Grandma, What Is Your Name?

Sep 5, 2023 by

Grandma, What Is Your Name?

A boy from Cleveland learns about himself by asking his grandma what her name is.

“There is no such thing as an uninteresting life.” Mair Berkshire

by Mair Berkshire, Illustrations by John Hofland
Hard cover 8.5” H, 11.5” W, 48 pages, including 6 Ancestry Records pages
Published by Hot Metal Publishing, Inc.
216-702-3597 www.hotmetalpublishing.com
Copyright 2023 by Hot Metal Publishing, Inc. ISBN 978-63944-104-4

Review by C.J. Sanders

One of the great mysteries of life to a young child is finding out that adults have names – not just titles. In this book, Bernie, a 10-year-old living in Cleveland, Ohio, spending the weekend at his grandma Carey’s home, out of the clear blue, asks his grandma what her name is. Her answer and all of his ensuing questions, springing from his boundless curiosity, spurs her to talk about her life, her parents, her husband . . . and this wonderous information spills into his consciousness and he becomes the next version of himself in the process.

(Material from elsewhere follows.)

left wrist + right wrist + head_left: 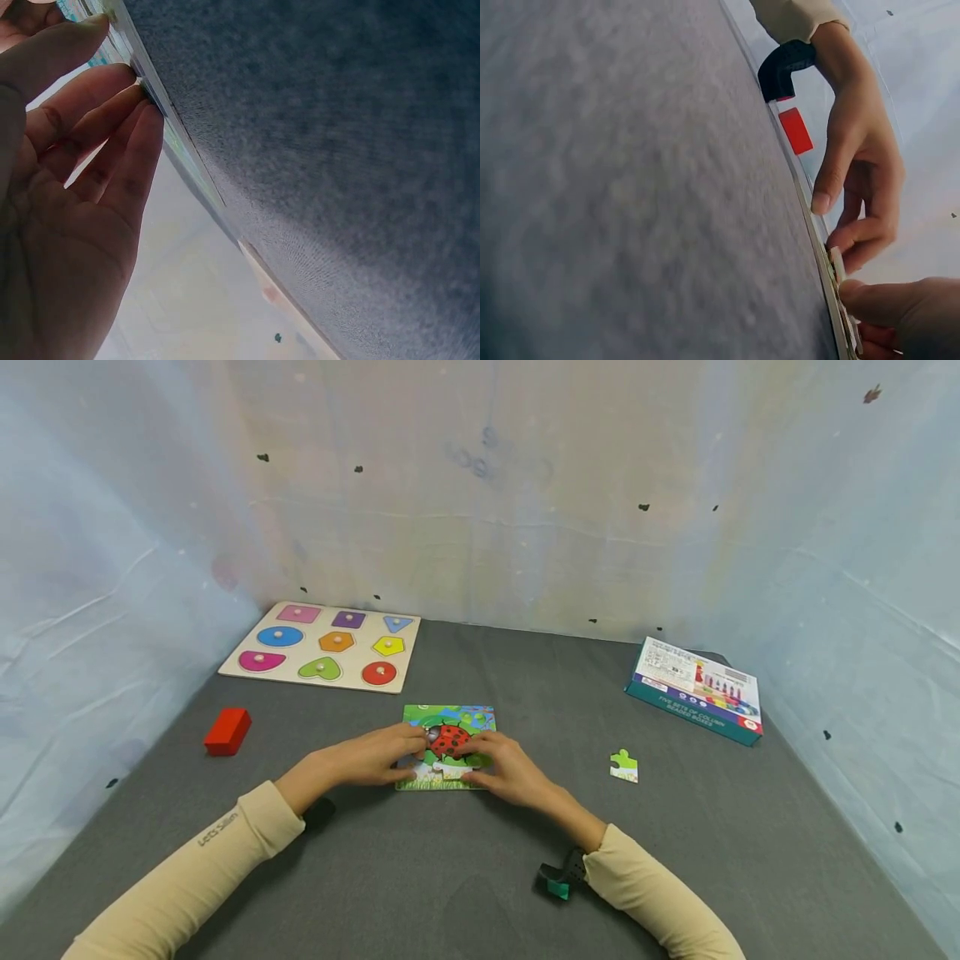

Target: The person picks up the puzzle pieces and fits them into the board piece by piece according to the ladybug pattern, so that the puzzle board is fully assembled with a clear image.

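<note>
A ladybug jigsaw puzzle [450,718] lies on the grey table between both hands. My left hand [378,756] rests at its left side, with gently bent fingers touching the board and the thumb near its lower left part. At the right side, my right hand [513,768] reaches over the picture, thumb low and fingers by the ladybug. A puzzle piece [837,260] stands tilted up from the board in the right wrist view; the right thumb [870,300] pinches its lower end, and left fingertips [847,236] are close to it. Fingers hide part of the picture.
A loose green-and-white puzzle piece [624,767] lies to the right. Behind it stands a flat boxed set [693,689]. A wooden shape board [315,647] is at the back left, above a red block [227,732]. Plastic sheeting [480,510] walls the table.
</note>
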### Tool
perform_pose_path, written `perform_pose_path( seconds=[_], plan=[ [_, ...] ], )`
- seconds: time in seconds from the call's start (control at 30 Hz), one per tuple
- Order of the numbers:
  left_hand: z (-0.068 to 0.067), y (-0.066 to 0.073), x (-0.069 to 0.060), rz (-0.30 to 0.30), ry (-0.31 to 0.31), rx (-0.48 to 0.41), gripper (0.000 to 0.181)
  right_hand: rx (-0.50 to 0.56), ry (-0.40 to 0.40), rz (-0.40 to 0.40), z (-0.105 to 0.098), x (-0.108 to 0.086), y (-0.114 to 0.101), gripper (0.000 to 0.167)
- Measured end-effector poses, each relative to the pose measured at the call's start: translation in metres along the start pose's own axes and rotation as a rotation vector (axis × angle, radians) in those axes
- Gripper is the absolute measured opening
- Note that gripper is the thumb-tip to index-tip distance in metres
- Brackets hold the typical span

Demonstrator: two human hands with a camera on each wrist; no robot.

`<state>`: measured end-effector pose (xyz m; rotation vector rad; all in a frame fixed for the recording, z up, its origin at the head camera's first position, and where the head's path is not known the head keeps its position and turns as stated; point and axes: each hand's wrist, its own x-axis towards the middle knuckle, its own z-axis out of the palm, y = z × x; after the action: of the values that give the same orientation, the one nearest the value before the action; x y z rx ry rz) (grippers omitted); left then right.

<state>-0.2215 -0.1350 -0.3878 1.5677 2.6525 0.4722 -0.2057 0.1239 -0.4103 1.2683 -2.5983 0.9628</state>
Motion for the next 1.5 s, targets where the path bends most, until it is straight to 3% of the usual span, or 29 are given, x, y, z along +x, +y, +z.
perform_pose_path(
  seconds=[0.27,0.57,1.0,1.5],
  plan=[
    [-0.0008,0.0004,-0.0013,-0.066,-0.039,-0.033,0.041,-0.016,0.005,-0.011,0.0057,0.0039,-0.0027,0.034],
    [-0.0027,0.0029,-0.0025,-0.023,-0.05,0.007,0.032,-0.026,0.01,-0.011,0.0092,0.0062,-0.0037,0.035],
    [-0.0007,0.0021,-0.0031,0.012,-0.018,0.025,0.027,-0.019,0.02,-0.012,0.0087,0.0052,-0.0033,0.037],
    [-0.0034,0.0058,-0.0025,-0.024,-0.046,0.017,0.03,-0.016,0.02,-0.009,0.0074,0.0028,-0.0031,0.037]
  ],
)
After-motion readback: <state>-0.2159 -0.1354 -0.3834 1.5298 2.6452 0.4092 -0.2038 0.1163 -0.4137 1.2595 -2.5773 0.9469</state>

He finds out who his great-great-grandparents were, that they came from Eastern Europe to the United States in the 1800s, overcoming fear and the unknown; that his great-grandfather had a vegetable stand at Cleveland’s famous Westside Market in the 1930s and ‘40s, where his grandma worked after school. He learns that his grandpa works in one of Cleveland’s many steel mills and what steel is; that grandma was a concierge and what that is, and many other facts of his family’s life. Most of all, Bernie learns that he will take the best parts of himself and those who came before him and decide who he will be and what he wants to do for a living as an adult. By the time Bernie returns home Sunday afternoon, he knows what he will be when he grows up . . . you have to read the book to find out!

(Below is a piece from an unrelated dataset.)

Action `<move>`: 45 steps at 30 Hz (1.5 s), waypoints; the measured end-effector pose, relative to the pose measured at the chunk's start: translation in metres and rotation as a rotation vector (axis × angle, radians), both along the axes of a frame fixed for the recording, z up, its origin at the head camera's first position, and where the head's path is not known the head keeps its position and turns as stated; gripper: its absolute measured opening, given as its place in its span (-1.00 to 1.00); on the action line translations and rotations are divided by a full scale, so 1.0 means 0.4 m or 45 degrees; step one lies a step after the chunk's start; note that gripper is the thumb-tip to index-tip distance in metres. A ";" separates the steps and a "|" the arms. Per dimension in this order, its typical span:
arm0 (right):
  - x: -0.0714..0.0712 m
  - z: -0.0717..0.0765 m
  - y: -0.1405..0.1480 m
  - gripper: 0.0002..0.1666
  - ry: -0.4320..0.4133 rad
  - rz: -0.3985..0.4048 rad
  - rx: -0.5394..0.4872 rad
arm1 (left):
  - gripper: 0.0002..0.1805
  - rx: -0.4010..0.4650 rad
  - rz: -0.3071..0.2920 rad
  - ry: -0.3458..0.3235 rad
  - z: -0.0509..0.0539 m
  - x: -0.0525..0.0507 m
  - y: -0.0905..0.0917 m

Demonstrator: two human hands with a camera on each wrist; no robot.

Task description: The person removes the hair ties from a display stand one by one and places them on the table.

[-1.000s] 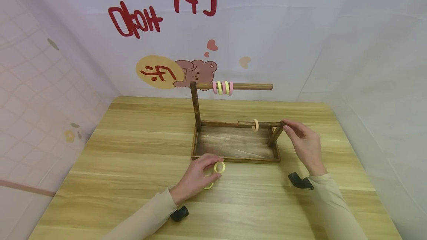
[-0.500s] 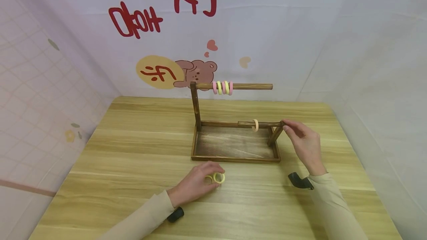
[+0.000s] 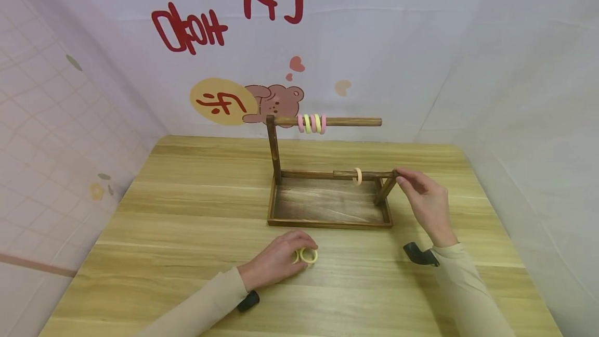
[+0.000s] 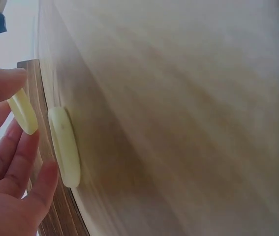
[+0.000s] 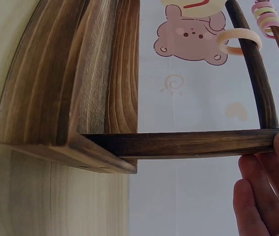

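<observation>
My left hand [image 3: 276, 258] pinches a pale yellow ring [image 4: 22, 112] between thumb and fingers, low over the table in front of the wooden stand. Just under it a second yellow ring [image 4: 64, 146] lies flat on the table, partly covered by the hand in the head view. My right hand [image 3: 427, 199] grips the top of the stand's short post [image 5: 203, 144] at the right. From this post a lower bar reaches left and carries one peach ring [image 3: 358, 176]. Several pink and yellow rings [image 5: 268, 18] hang side by side on the upper bar [image 3: 355, 121].
The stand's shallow tray base [image 3: 327, 223] sits mid-table, and its tall post [image 3: 274, 152] rises at the left. Behind the wooden table [image 3: 187, 196] hangs a printed white cloth [image 3: 374, 40]. Black curved pieces [image 3: 420, 254] are at both wrists.
My left hand has come toward the table's front edge with the pinched ring, away from the tray and lower over the other yellow ring. The right hand stays on the post.
</observation>
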State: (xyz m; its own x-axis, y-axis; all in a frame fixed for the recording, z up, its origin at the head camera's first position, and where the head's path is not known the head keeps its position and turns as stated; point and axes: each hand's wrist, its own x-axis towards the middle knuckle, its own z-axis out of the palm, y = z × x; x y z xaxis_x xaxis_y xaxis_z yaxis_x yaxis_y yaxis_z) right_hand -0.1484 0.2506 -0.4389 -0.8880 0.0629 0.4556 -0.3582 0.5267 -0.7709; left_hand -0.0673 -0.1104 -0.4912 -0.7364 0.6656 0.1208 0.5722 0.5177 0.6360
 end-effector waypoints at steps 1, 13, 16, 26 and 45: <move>0.000 0.000 0.000 -0.72 -0.003 0.002 -0.003 | -0.60 -0.017 -0.007 0.001 -0.001 -0.001 0.002; -0.002 -0.001 0.001 -0.73 -0.011 0.001 0.014 | -0.57 -0.099 -0.025 -0.043 -0.010 -0.003 0.009; -0.001 -0.001 0.001 -0.73 -0.005 0.000 0.017 | -0.56 -0.116 -0.027 -0.044 -0.009 -0.005 0.010; 0.001 -0.002 0.001 -0.72 -0.006 0.012 0.011 | -0.54 -0.195 -0.026 -0.042 -0.007 -0.010 0.014; -0.003 -0.006 0.006 -0.73 -0.008 0.001 0.019 | -0.44 -0.127 -0.011 -0.084 0.003 -0.008 0.003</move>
State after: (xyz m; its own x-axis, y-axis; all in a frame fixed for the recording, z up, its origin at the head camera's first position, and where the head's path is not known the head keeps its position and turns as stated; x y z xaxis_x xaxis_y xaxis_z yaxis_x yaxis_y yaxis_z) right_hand -0.1494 0.2529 -0.4412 -0.8908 0.0554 0.4510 -0.3539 0.5378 -0.7652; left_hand -0.0706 -0.1090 -0.4899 -0.7350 0.6780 0.0052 0.5354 0.5756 0.6181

The author, who is fascinated by her own ancestors and their personalities and skills, has placed an Ancestry Pages section at the end of “Grandma” for parents or grandparents to fill in the names and some details about their child’s grandparents, great-grandparents, their origins and family lore.

The Illustrator, John Hofland, captures the images of Cleveland landmarks perfectly – Franklin Castle, the Westside Market, the Public Square Arcade, Terminal Tower, the blast furnace of a steel mill . . . for those who know Cleveland, it will be nostalgic in some ways; to those who don’t know Cleveland, it is a visual introduction to a significant, often overlooked city in America’s fabric.

“Grandma, What Is Your Name” is a beautiful book about families and the story of all of us, no matter where we live or what our roots may be.